* Work instruction
List each line of the data that holds the string "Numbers", please.

(Material supplied begins)

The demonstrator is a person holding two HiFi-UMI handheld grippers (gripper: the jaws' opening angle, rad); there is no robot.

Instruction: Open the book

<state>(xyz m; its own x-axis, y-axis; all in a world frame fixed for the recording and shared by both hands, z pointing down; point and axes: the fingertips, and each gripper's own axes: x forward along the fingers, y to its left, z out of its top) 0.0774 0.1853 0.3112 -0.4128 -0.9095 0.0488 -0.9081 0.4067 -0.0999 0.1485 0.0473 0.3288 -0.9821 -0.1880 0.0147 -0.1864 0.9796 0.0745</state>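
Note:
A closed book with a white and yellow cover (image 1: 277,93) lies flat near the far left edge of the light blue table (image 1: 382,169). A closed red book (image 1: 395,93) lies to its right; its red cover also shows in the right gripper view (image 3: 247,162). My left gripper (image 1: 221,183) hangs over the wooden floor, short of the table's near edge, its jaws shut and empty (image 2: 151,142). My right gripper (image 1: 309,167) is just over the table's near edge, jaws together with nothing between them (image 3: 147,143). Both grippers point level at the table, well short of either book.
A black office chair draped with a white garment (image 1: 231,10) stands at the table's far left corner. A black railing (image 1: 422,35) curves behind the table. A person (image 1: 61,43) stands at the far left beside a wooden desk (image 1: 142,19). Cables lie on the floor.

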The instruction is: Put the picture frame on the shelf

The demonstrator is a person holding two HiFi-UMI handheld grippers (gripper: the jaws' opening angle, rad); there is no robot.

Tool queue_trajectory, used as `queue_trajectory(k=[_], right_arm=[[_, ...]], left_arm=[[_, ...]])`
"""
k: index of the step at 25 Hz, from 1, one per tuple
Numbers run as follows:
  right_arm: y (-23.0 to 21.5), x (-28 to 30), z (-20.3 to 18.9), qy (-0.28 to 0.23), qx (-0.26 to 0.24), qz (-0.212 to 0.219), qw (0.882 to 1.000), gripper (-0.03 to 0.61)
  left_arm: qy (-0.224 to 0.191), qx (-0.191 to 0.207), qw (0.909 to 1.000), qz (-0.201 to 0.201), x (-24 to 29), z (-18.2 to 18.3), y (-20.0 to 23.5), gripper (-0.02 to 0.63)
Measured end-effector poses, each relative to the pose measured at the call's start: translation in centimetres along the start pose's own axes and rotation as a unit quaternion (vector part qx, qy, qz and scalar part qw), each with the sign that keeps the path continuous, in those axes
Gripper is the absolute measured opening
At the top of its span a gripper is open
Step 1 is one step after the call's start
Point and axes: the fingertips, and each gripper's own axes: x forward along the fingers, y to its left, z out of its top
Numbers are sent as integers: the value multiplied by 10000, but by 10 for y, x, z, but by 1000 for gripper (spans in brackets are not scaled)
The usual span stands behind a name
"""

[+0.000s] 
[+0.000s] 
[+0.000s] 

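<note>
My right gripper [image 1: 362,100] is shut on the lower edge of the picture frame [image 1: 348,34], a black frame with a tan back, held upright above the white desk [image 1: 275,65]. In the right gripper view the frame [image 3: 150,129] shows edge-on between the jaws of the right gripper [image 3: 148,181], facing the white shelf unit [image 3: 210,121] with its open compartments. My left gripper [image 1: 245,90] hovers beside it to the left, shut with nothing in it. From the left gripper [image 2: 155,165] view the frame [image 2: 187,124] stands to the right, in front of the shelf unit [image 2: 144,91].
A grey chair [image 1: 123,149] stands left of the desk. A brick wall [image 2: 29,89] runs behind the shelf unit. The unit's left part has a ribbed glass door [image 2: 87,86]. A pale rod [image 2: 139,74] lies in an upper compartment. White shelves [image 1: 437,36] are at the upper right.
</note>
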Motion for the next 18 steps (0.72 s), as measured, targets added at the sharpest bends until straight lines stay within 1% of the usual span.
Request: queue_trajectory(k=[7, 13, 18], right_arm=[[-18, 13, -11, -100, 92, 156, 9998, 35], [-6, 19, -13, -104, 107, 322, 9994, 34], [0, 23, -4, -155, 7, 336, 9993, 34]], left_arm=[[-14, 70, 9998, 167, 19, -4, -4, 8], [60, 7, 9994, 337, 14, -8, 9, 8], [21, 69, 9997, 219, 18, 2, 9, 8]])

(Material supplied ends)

* Written answer
Numbers run as follows:
Numbers are sent as integers: the value multiplied by 10000, but by 10 for y, x, z, but by 1000 for gripper (spans in brackets are not scaled)

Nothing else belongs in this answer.